What you need to do:
Transcribe only the lines in the data below falling between the line with "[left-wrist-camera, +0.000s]" and the line with "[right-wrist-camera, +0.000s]", including those two lines, and leave out any picture.

[Dataset items]
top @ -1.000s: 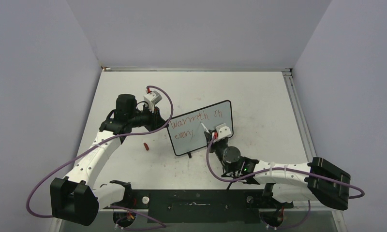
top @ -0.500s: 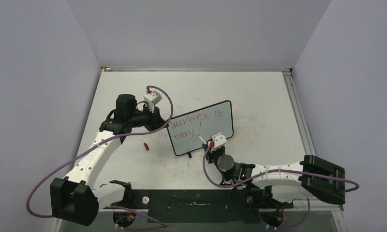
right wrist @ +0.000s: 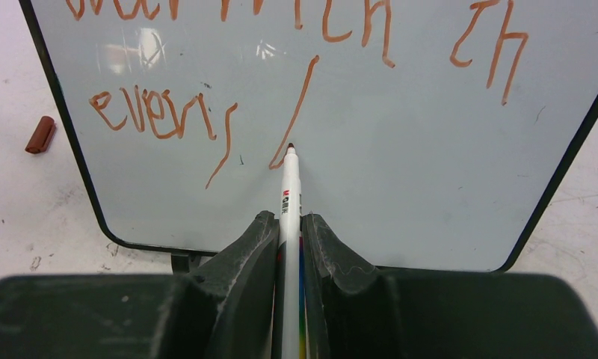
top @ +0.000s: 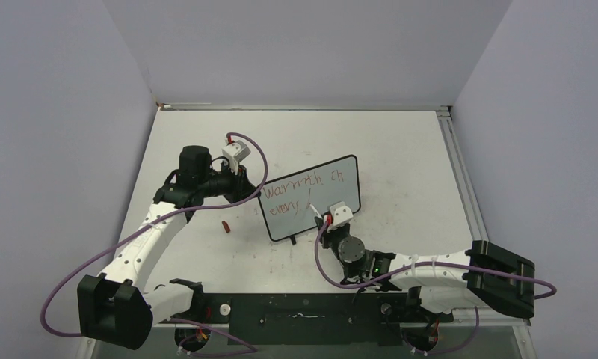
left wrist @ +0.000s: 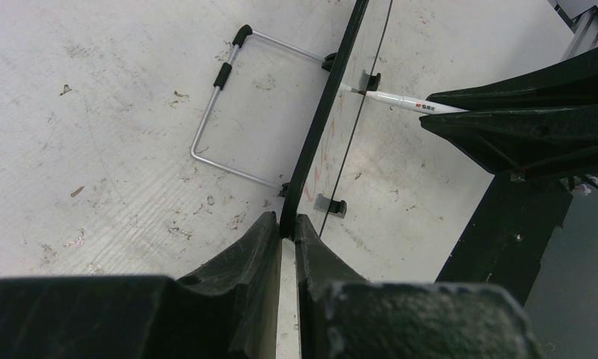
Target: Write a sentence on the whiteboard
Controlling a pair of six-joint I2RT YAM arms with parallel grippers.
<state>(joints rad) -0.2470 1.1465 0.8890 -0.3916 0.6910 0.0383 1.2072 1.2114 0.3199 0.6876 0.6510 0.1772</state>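
Red lettering (right wrist: pixel 150 118) could be skewed if the whiteboard (right wrist: pixel 430 172), pinched by the left end effector (left wrist: pixel 283 226), slips under the right end effector's (right wrist: pixel 288 224) clamped marker (right wrist: pixel 289 179).

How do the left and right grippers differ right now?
The left gripper is shut on the side edge of the whiteboard; the right gripper is shut on a white marker. The left holds from the board's side; the right faces its written surface, marker tip at the board. Both are shut.
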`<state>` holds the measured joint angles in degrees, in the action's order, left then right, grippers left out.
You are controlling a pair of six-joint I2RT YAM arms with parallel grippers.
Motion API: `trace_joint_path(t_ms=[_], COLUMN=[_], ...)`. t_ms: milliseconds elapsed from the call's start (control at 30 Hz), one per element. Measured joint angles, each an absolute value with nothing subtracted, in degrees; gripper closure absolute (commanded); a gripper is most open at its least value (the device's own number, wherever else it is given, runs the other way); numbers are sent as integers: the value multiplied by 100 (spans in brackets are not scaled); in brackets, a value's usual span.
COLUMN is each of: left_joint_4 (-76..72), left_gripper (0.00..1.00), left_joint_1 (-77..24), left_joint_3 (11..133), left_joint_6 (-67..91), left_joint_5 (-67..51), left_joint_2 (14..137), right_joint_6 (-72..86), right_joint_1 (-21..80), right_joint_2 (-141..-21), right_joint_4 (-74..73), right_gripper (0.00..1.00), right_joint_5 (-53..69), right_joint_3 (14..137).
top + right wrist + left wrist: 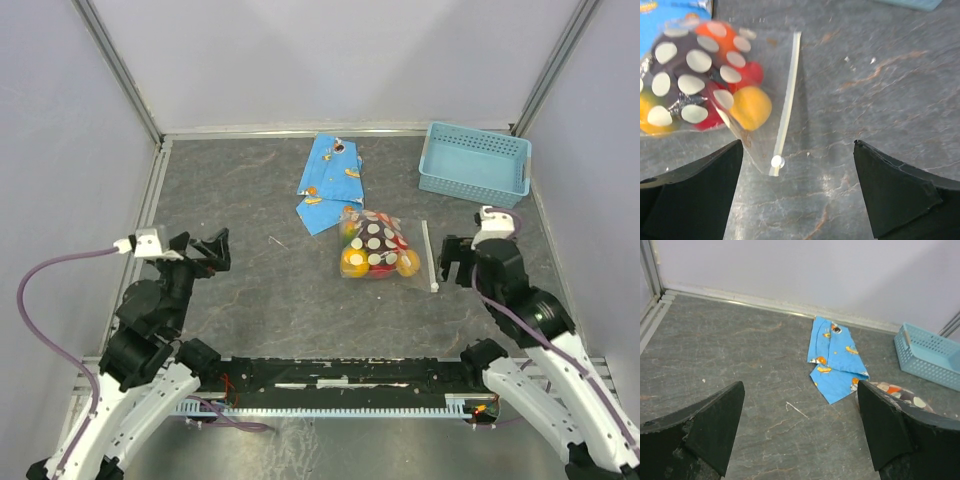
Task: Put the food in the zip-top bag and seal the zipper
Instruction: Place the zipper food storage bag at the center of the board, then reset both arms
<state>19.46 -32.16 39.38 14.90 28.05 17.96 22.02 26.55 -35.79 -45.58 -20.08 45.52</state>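
Just to the right of the small clear floppy plastic zip-top bag printed with white polka dots, our right tool hovers with its two dark fingers spread wide and nothing between them. Well apart on the bag's left side, our left tool is likewise spread and empty. The bag lies on the grey stone-patterned tabletop, and the small round toy fruits, red, orange, yellow and dark purple, sit bunched inside it; we see none outside the bag. Along the bag's right edge, the side facing our right tool, runs the thin straight whitish zipper, with a yellow-orange fruit just beside it on the inside. A small white round spot sits at the strip's near end; we cannot tell whether it is a slider or a printed dot, nor whether the strip is already pressed closed. Just beside the bag's far side lies the flat blue wrapper with orange prints, and well apart beyond the bag's far right corner stands the light-blue mesh basket. We judge the filling done and the sealing to be the step in hand. The next move calls for lowering the right tool over one end of the zipper, pinching it and running along its length. The left tool would likely need to come across and steady the bag, since so light a thing would slide.
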Motion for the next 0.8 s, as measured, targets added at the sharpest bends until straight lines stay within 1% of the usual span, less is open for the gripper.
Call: trace_joint_path(t_ms=[200, 433, 633, 800], left_joint_4=[1850, 1621, 1553, 1490], left_gripper=[0, 0, 0, 0], left_joint_1=[-3216, -3210, -3129, -2985], left_joint_3=[3776, 3489, 3446, 3367], left_joint_6=[1487, 1343, 1317, 1310], left_joint_5=[2836, 2851, 2836, 2825], left_joint_2=[1002, 89, 67, 62], right_joint_6=[1870, 1592, 1398, 1337], right_joint_1=[2655, 2655, 2655, 2650], right_joint_2=[-2565, -1592, -1022, -969], right_joint_4=[-4418, -4421, -4270, -4156], right_gripper=[1, 1, 1, 1], right_joint_5=[-2582, -2980, -3013, -3017], right_joint_3=[4556, 4584, 4547, 4525])
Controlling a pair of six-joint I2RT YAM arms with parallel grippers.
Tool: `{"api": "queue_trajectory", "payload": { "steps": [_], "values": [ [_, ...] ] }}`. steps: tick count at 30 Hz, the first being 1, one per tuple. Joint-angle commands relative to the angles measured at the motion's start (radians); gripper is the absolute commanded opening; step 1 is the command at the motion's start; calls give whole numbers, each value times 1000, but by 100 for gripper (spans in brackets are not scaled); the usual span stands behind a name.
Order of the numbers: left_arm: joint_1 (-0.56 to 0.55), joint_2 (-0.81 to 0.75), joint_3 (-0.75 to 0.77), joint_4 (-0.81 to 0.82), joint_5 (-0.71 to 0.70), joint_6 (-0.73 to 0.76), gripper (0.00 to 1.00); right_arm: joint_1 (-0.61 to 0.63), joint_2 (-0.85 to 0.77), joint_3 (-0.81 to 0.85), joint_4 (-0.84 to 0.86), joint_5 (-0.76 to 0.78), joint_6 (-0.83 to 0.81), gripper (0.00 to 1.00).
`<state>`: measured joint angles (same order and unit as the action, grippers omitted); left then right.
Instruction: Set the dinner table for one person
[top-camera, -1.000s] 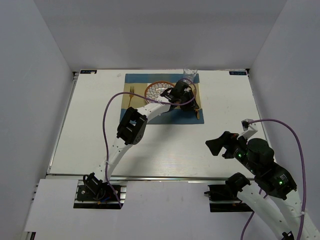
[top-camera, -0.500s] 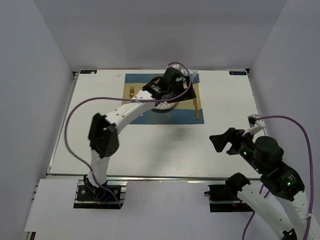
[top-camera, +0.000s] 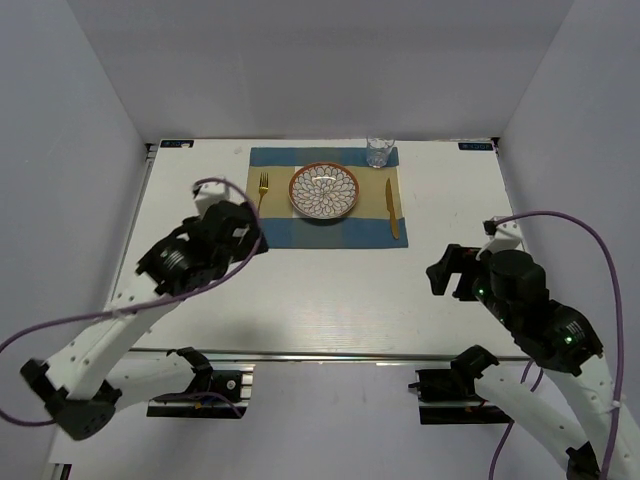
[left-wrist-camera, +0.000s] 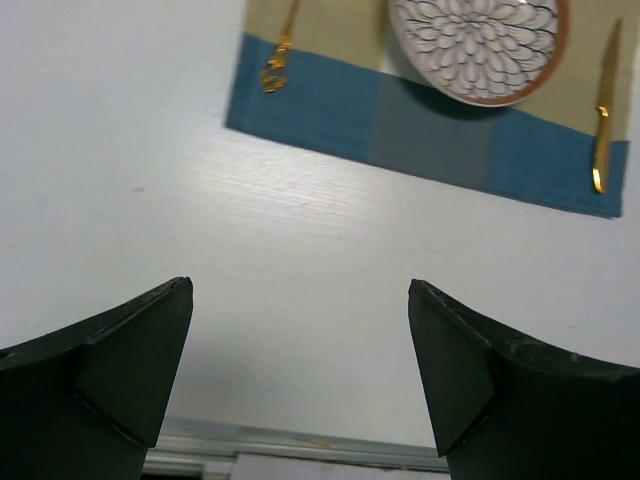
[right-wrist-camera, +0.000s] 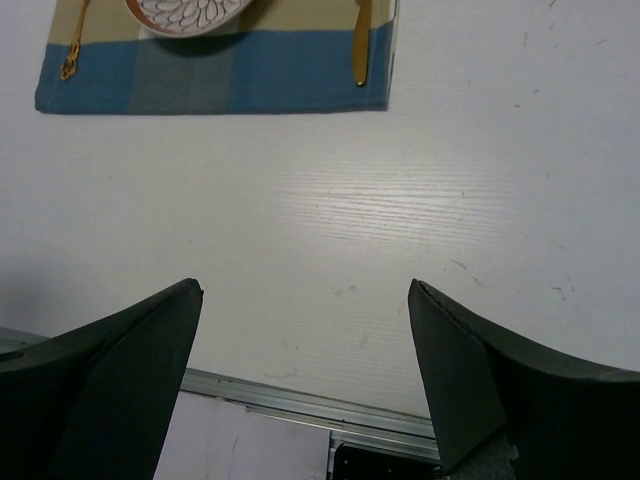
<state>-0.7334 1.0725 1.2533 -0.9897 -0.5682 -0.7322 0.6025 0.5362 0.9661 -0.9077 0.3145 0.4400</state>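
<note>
On the white dinner table (top-camera: 330, 290) a blue-and-tan placemat (top-camera: 300, 232) lies at the far middle. On it sit a patterned plate (top-camera: 324, 190), a gold fork (top-camera: 264, 185) to its left and a gold knife (top-camera: 392, 205) to its right. A clear glass (top-camera: 379, 152) stands at the mat's far right corner. My left gripper (top-camera: 245, 232) hovers open and empty near the mat's left corner; its wrist view shows the plate (left-wrist-camera: 478, 40), fork (left-wrist-camera: 278, 55) and knife (left-wrist-camera: 603, 110) ahead. My right gripper (top-camera: 448, 272) hangs open and empty over the table's right side.
A metal rail (right-wrist-camera: 300, 400) runs along the table's near edge, with the arm bases (top-camera: 195, 385) just behind it. White walls (top-camera: 80, 150) close in the left, right and far sides. A purple cable (top-camera: 590, 270) loops off the right arm.
My left arm has pulled back from over the plate to the near left, and its jaws have opened. The plate now shows uncovered. The right arm has barely moved.
</note>
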Motion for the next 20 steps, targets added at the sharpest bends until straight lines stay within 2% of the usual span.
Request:
{"api": "queue_trajectory", "payload": {
  "steps": [1, 7, 10, 20],
  "values": [
    [-3, -166, -34, -197, -127, -56, 98, 2, -15, 97, -28, 77, -40, 89],
    [-3, -308, -34, -380, -128, -101, 98, -1, -7, 174, -103, 101, -76, 89],
    [-3, -373, -49, -365, -78, -81, 98, -3, 1, 178, -137, 113, -86, 89],
    [-3, -362, -38, -386, -75, -95, 98, -3, -22, 168, -125, 135, -87, 89]
  ]
}}
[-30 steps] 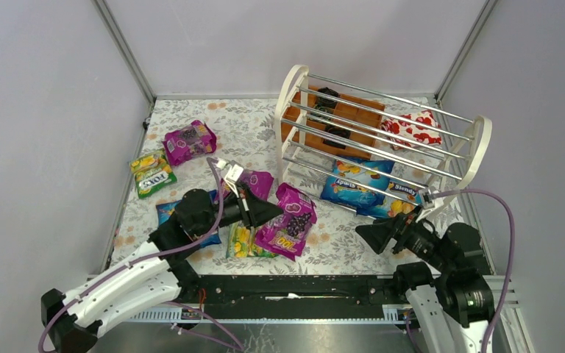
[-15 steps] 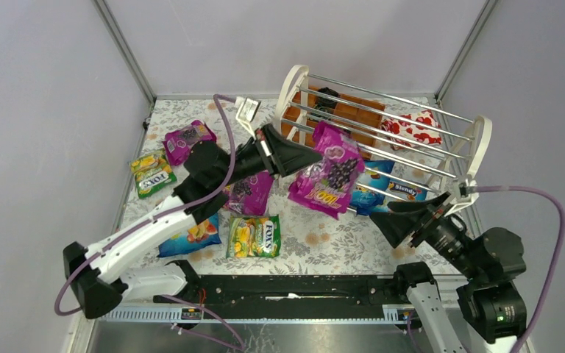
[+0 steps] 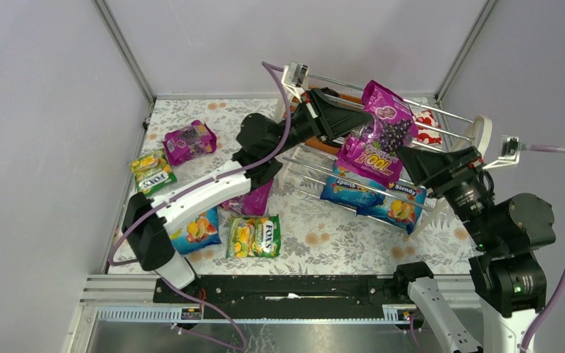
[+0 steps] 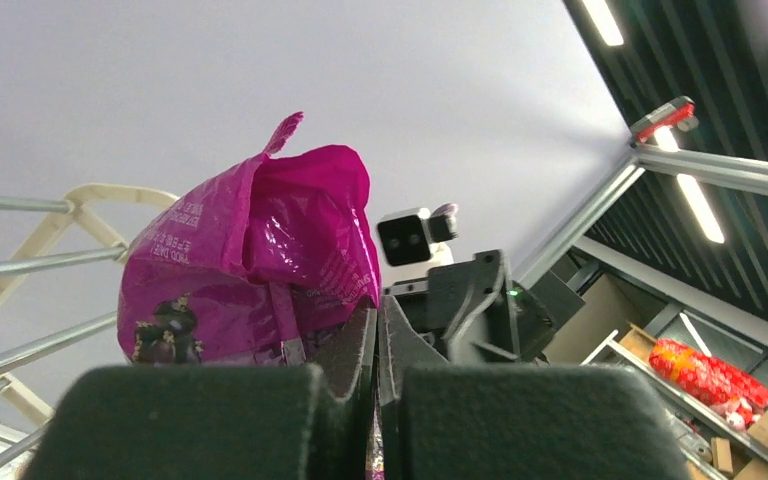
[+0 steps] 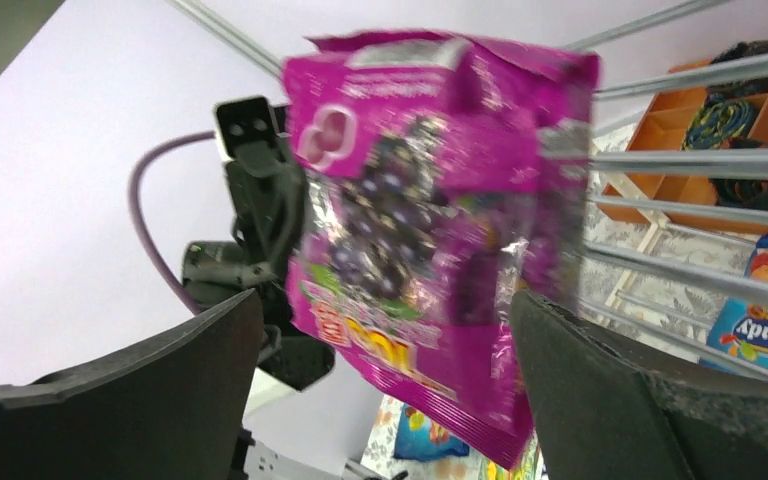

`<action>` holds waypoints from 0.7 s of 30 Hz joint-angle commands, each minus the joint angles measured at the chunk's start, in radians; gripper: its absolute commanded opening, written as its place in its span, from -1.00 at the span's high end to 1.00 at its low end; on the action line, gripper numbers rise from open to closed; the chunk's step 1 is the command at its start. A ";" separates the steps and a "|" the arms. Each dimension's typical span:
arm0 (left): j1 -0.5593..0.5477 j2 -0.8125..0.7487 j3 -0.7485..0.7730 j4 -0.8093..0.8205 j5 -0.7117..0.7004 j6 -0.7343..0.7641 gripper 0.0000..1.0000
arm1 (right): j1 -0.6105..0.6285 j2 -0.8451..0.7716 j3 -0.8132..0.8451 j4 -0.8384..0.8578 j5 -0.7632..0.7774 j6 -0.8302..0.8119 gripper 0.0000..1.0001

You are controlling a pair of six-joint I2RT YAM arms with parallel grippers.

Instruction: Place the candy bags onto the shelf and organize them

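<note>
My left gripper (image 3: 352, 122) is shut on the edge of a magenta grape "100" candy bag (image 3: 377, 134) and holds it in the air over the shelf (image 3: 480, 134), whose chrome rods (image 3: 316, 168) run below. In the left wrist view the bag (image 4: 250, 270) rises from the shut gripper (image 4: 377, 330). My right gripper (image 3: 410, 157) is open just right of the bag. In the right wrist view the bag (image 5: 430, 230) hangs in front of the open gripper (image 5: 385, 300), between its fingers (image 5: 140, 400). Two blue Slendy bags (image 3: 354, 187) lie under the shelf.
On the flowered table lie a magenta bag (image 3: 189, 140), a FOX'S pair (image 3: 152, 173), a blue bag (image 3: 195, 229), a FOX'S bag (image 3: 256, 237) and a magenta bag (image 3: 250, 197) under the left arm. An orange tray (image 5: 750, 110) and a red-white pack (image 3: 428, 121) sit behind the shelf.
My left gripper picked the magenta bag up off the table and carried it up and right to over the shelf. My right arm rose and swung left towards the bag.
</note>
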 commanded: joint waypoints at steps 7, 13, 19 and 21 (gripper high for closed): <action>-0.001 0.066 0.129 0.185 -0.128 -0.050 1.00 | 0.003 0.128 0.051 0.173 0.128 0.040 -0.68; 0.021 0.114 0.187 0.193 -0.121 -0.079 1.00 | 0.004 0.142 0.125 0.028 0.287 -0.129 -0.79; 0.090 0.189 0.221 0.145 -0.130 -0.216 1.00 | 0.003 0.164 0.098 0.052 0.321 -0.199 -0.84; 0.131 0.223 0.223 0.149 -0.107 -0.316 1.00 | 0.003 0.169 0.088 0.064 0.331 -0.216 -0.86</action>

Solution to this task:
[left-wrist-camera, +0.000s] 
[right-wrist-camera, +0.000s] 

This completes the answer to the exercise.